Neural Control of Breathing and CO2 Homeostasis.

作者信息

Guyenet Patrice G, Bayliss Douglas A

机构信息

Department of Pharmacology, University of Virginia, 1340 Jefferson Park Avenue, Charlottesville, VA 22908-0735, USA.

Department of Pharmacology, University of Virginia, 1340 Jefferson Park Avenue, Charlottesville, VA 22908-0735, USA.

出版信息

Neuron. 2015 Sep 2;87(5):946-61. doi: 10.1016/j.neuron.2015.08.001.

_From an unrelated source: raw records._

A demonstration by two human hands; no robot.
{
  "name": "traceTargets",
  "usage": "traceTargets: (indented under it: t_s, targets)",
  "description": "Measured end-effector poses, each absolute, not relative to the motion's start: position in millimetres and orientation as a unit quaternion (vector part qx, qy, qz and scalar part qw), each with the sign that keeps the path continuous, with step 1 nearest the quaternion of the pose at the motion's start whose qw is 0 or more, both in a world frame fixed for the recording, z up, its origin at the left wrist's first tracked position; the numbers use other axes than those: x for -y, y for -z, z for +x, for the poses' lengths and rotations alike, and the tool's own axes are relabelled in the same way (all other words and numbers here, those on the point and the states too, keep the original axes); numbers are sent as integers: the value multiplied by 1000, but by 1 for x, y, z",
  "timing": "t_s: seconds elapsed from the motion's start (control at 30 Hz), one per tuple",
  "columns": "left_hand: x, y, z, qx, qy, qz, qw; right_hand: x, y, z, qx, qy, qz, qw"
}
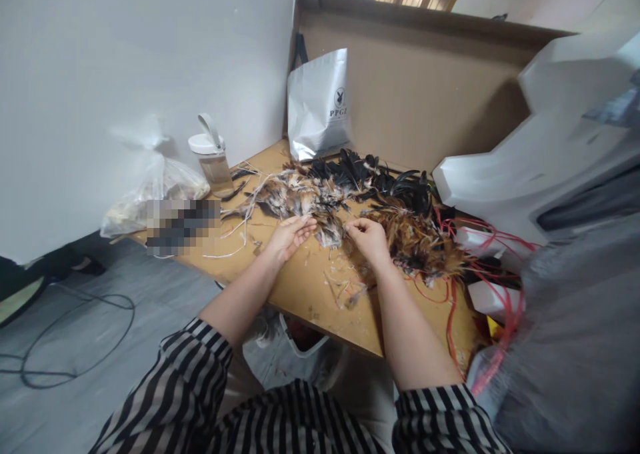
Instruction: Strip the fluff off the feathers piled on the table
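Both my hands are above a wooden table, on either side of a small greyish-brown feather tuft [330, 231]. My left hand [290, 239] has thumb and forefinger pinched together at the tuft's left side; what lies between them is too small to make out. At its right side my right hand [371, 242] is closed in a pinch, and its fingertips hide what they grip. Brown and white feathers [285, 194] are heaped behind my left hand. Black feathers [355, 171] lie farther back, and reddish-brown feathers [420, 241] pile up beside my right hand.
A silver bag [320, 107] stands at the back before a cardboard panel [425, 87]. Left are a lidded bottle [213, 161] and a plastic bag [155, 187]. White cord [245, 224] crosses the table [300, 301]. Red strings [453, 321] hang at the right; feather scraps [345, 291] lie in front.
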State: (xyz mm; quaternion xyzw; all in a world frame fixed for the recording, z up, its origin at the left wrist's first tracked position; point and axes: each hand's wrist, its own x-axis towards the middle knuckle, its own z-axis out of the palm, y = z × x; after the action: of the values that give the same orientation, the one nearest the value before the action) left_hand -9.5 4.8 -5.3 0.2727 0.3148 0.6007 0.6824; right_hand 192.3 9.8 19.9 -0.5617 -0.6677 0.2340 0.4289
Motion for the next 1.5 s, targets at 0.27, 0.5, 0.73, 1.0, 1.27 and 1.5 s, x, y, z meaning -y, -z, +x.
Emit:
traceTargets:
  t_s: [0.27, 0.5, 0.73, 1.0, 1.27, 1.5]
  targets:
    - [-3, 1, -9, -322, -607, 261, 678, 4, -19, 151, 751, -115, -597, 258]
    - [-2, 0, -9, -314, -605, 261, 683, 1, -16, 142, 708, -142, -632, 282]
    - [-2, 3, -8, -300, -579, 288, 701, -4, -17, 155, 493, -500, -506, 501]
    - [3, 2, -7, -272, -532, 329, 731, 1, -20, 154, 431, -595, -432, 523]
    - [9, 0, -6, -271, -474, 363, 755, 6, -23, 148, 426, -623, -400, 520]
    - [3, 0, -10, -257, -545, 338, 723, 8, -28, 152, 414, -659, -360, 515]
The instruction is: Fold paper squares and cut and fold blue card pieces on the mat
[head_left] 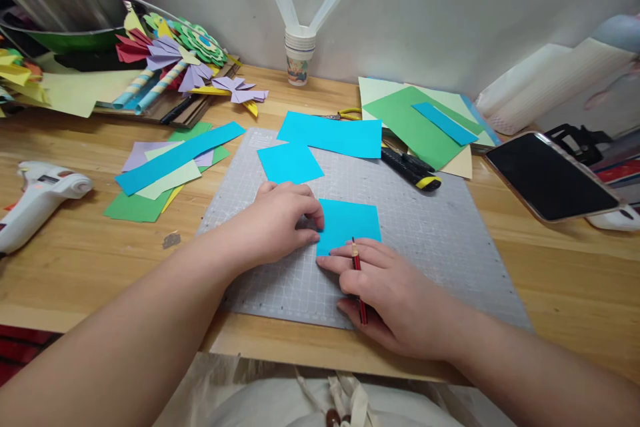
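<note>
A blue paper rectangle [350, 221] lies on the grey cutting mat [440, 260] in front of me. At its left edge is my left hand [287, 220], fingers curled with thumb and fingertips at the paper's side; whether they pinch it I cannot make out. My right hand [377, 287] holds a red and black pencil [357, 267], its sharpened tip pointing away from me, while the fingertips rest on the paper's lower edge. Just beyond lie a second blue piece [290, 163] and a longer blue strip [333, 135].
A black and yellow utility knife [410, 168] lies at the mat's upper right, near stacked coloured sheets [420, 123]. A phone [553, 177] leans at right. Left are paper scraps [140, 207] and a glue gun [40, 197]. Paper cups [299, 57] with white strips stand by the wall.
</note>
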### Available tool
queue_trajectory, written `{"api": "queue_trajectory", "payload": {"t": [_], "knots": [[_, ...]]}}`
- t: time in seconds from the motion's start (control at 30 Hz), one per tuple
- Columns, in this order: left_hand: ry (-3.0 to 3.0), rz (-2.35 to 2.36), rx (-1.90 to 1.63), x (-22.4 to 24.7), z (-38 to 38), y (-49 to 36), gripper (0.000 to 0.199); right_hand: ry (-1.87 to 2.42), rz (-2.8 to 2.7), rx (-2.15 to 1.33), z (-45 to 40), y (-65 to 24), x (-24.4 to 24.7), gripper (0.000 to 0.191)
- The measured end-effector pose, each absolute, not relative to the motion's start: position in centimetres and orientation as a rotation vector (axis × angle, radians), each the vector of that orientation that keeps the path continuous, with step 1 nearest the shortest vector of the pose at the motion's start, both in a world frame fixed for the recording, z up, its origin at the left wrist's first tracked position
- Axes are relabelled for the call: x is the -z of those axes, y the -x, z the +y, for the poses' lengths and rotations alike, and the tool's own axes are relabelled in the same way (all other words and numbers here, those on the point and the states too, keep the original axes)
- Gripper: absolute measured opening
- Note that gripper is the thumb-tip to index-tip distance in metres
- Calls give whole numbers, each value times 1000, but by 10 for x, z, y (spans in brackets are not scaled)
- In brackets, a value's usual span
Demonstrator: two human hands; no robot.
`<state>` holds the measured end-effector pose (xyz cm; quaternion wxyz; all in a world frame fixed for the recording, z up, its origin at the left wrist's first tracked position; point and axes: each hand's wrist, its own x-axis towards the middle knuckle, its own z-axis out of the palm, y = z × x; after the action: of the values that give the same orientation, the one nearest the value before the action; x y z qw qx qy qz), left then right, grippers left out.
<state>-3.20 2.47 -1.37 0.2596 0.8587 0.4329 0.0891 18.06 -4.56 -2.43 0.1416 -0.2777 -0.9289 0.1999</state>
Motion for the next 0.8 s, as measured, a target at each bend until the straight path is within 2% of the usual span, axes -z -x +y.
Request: {"api": "queue_trajectory", "payload": {"t": [0.2,0.43,0.8], "knots": [[-2330,1176,-248,14,23,31,5,813,-2713,-578,-45,-181,24,8],[-2365,1192,-225,16,21,30,20,823,-2732,-580,-44,-181,26,6],[-2345,1200,-218,17,21,30,20,779,-2625,-541,-46,-183,27,10]]}}
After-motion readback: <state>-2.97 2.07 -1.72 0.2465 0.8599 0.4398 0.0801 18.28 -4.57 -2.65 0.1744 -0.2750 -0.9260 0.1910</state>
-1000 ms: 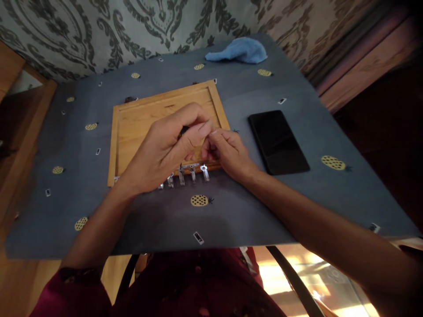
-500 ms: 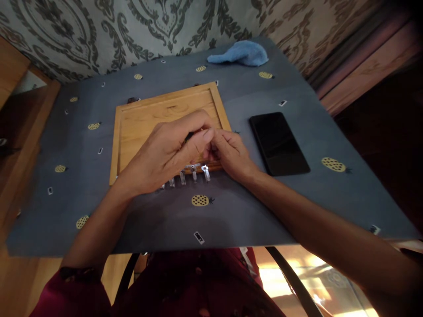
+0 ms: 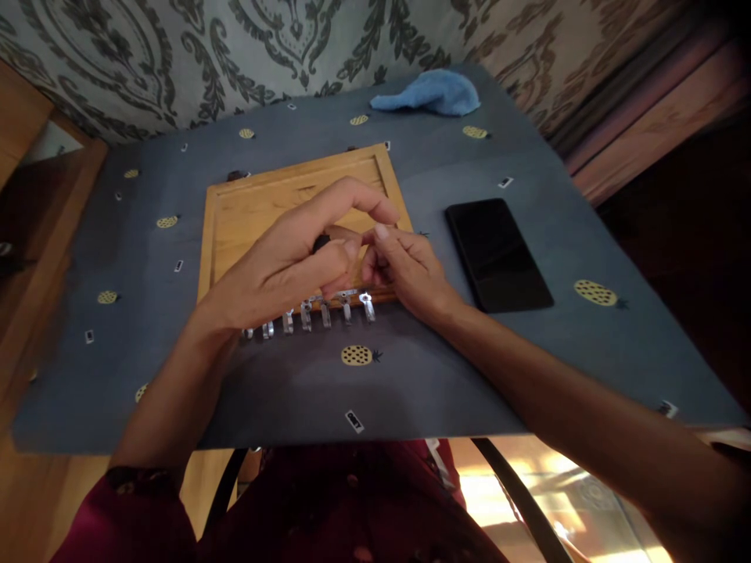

DOI:10.1016/j.neuron.2015.08.001
PMID:26335642
原文链接:https://pmc.ncbi.nlm.nih.gov/articles/PMC4559867/
Abstract

Recent advances have clarified how the brain detects CO2 to regulate breathing (central respiratory chemoreception). These mechanisms are reviewed and their significance is presented in the general context of CO2/pH homeostasis through breathing. At rest, respiratory chemoreflexes initiated at peripheral and central sites mediate rapid stabilization of arterial PCO2 and pH. Specific brainstem neurons (e.g., retrotrapezoid nucleus, RTN; serotonergic) are activated by PCO2 and stimulate breathing. RTN neurons detect CO2 via intrinsic proton receptors (TASK-2, GPR4), synaptic input from peripheral chemoreceptors and signals from astrocytes. Respiratory chemoreflexes are arousal state dependent whereas chemoreceptor stimulation produces arousal. When abnormal, these interactions lead to sleep-disordered breathing. During exercise, central command and reflexes from exercising muscles produce the breathing stimulation required to maintain arterial PCO2 and pH despite elevated metabolic activity. The neural circuits underlying central command and muscle afferent control of breathing remain elusive and represent a fertile area for future investigation.

摘要

近期的进展已阐明大脑如何检测二氧化碳以调节呼吸(中枢呼吸化学感受)。本文对这些机制进行了综述,并在通过呼吸实现二氧化碳/酸碱度稳态的总体背景下阐述了它们的重要性。在静息状态下,在外周和中枢部位启动的呼吸化学反射介导动脉血二氧化碳分压(PCO2)和酸碱度的快速稳定。特定的脑干神经元(如延髓头端腹外侧区,RTN;5-羟色胺能神经元)被PCO2激活并刺激呼吸。RTN神经元通过内在质子受体(TASK-2、GPR4)、外周化学感受器的突触输入以及星形胶质细胞的信号来检测二氧化碳。呼吸化学反射依赖于觉醒状态,而化学感受器刺激则会引起觉醒。当这些相互作用异常时,会导致睡眠呼吸紊乱。在运动过程中,中枢指令以及来自运动肌肉的反射产生维持动脉PCO2和酸碱度所需的呼吸刺激,尽管代谢活动增强。中枢指令和肌肉传入对呼吸控制的神经回路仍不清楚,是未来研究的一个丰富领域。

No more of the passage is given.